AIM OF THE EXERCISE =
In the entries below, find the lines that contain the word "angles" and copy them.

***** SOURCE RECORDS

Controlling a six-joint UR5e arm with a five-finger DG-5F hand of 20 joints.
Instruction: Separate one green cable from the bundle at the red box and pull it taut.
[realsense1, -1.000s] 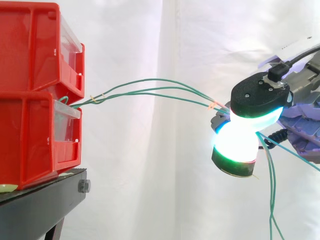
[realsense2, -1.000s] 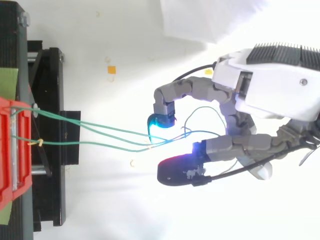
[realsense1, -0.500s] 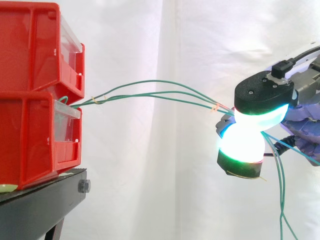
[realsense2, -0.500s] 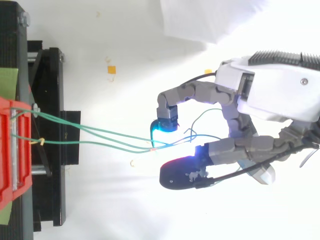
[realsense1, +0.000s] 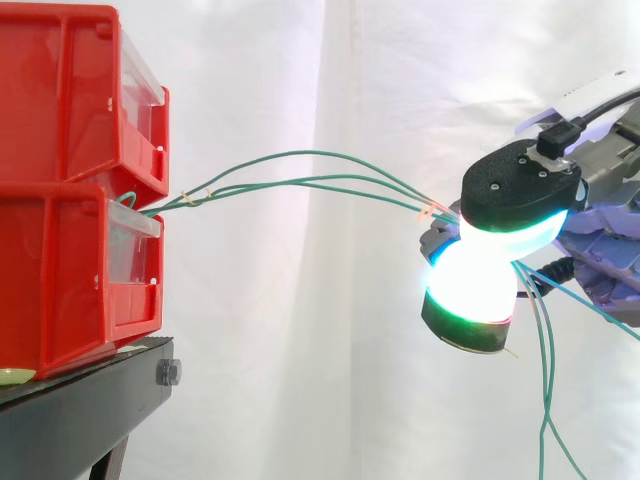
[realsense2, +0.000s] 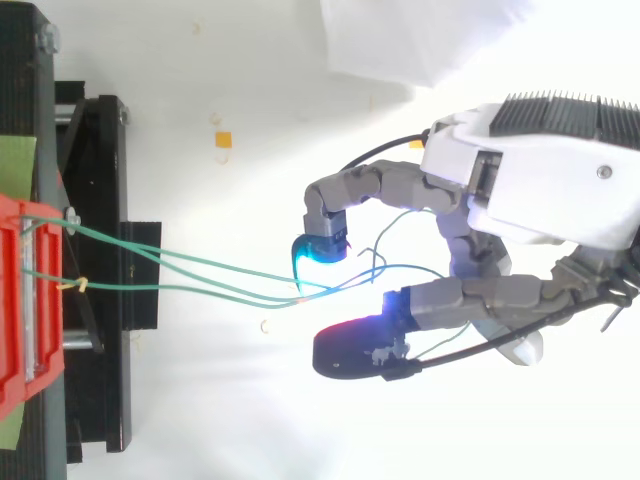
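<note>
Red bins (realsense1: 70, 100) are stacked on the black stand (realsense1: 90, 400) in front of the white curtain (realsense1: 300, 350). Green cables (realsense1: 212, 190) leave the gap between the two bins. A yellow tie (realsense1: 190, 197) binds them just outside the bins, and they run as three strands across open air to the hand (realsense2: 500, 190). An orange tie (realsense1: 430, 210) gathers them again just short of it. The hand is curled round the bundle. In the top view the strands pass between a cyan-glowing fingertip (realsense2: 320, 248) and the large dark pad. In the side view two bright pads (realsense1: 520, 190) are pressed together right where the strands arrive. I cannot tell how many strands are actually clamped. The span bows upward, so it is slack and nothing is taut. The loose tails (realsense1: 545, 400) hang down past the hand. I judge the separation not yet achieved, since all three strands reach the hand together.

Risks:
- A pull from this hold would likely tension the whole bundle, because both ties lock the strands to each other.
- A thin strand may slip through the rounded pads under load.
- A hard pull could shift the bins on the stand or tug the strands loose at the bins.
- The hanging tails could snag on the hand when it moves.
</note>
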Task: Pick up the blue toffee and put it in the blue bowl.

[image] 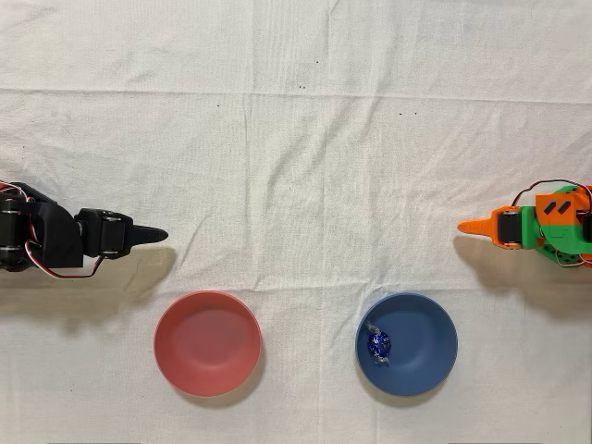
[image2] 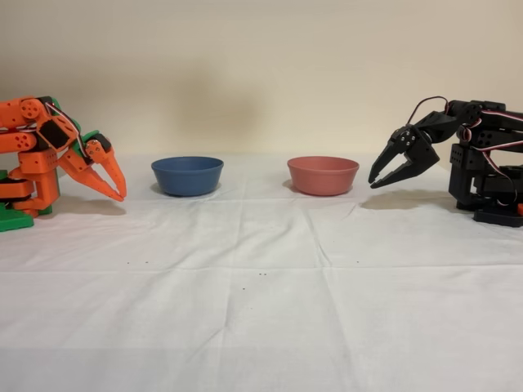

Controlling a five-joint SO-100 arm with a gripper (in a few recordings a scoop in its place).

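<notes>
The tiny round blue toffee (image: pixel 379 346), wrapped in shiny dark-blue foil with silvery twisted ends, lies inside the round matte dark-blue bowl (image: pixel 427 356), on the bowl's floor toward its left wall in the overhead view. In that view the blue bowl stands on the white cloth-covered table (image: pixel 296 185) near the bottom edge, right of centre. A round matte red-pink bowl (image: pixel 206 343) of like size stands well apart to its left, also near the bottom edge.

The orange gripper (image2: pixel 120 194) hangs low at the table's left edge in the fixed view, well apart from the blue bowl (image2: pixel 187 175), its pointed fingers nearly together and holding nothing. In the overhead view it (image: pixel 465 227) points inward from the right edge. The idle black arm (image: pixel 55 240) sits at the opposite edge.
</notes>
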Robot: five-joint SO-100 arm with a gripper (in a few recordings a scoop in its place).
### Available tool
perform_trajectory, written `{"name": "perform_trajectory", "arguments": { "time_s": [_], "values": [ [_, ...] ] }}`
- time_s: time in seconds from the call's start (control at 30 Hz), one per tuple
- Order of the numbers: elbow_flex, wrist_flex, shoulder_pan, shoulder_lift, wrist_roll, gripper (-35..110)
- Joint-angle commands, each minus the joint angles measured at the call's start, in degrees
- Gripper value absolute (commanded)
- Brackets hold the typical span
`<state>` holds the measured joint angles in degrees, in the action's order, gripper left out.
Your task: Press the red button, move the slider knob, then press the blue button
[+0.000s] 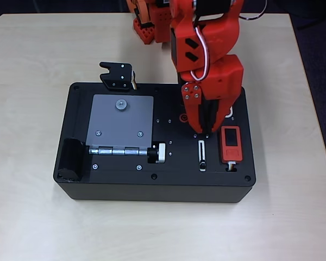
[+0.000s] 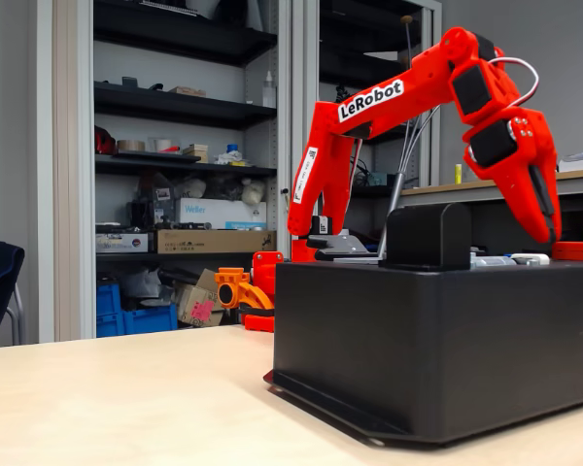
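Gripper (image 1: 207,132) looks clenched, tip poised just above the slot; bring it straight down behind the slider knob (image 1: 202,162), then drag along the track.

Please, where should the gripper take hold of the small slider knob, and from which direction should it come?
Probably from straight above. The slider knob is a tiny dark nub low in its narrow white-rimmed slot, which runs toward the box's front edge in the overhead view. Place the fingertips of the gripper on either side of it, or behind it, and move it along the slot.
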<state>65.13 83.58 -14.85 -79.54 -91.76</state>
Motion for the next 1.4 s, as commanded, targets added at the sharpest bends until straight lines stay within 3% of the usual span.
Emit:
{"name": "perform_trajectory", "arguments": {
  "time_s": [0.0, 0.07, 0.27, 0.4, 0.63, 1.37],
  "values": [
    [2.2, 0.7, -1.8, -7.1, -3.5, 10],
    [3.1, 2.0, -2.6, -8.5, -5.8, 15],
    [5.5, -3.8, -5.3, -11.3, -2.3, 78],
    [5.6, -3.8, -7.2, -11.3, -6.3, 102],
    [7.4, 0.5, -10.4, -12.2, -14.9, 103],
    [23.6, -2.2, -10.0, -22.5, -14.6, 103]
  ]
}}
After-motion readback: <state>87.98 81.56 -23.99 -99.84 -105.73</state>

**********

TASK OUTPUT =
- Joint-angle commands, each minus the joint angles measured at the call's start, in degrees
`<state>` holds the measured joint angles in degrees, in the action's order, gripper left out.

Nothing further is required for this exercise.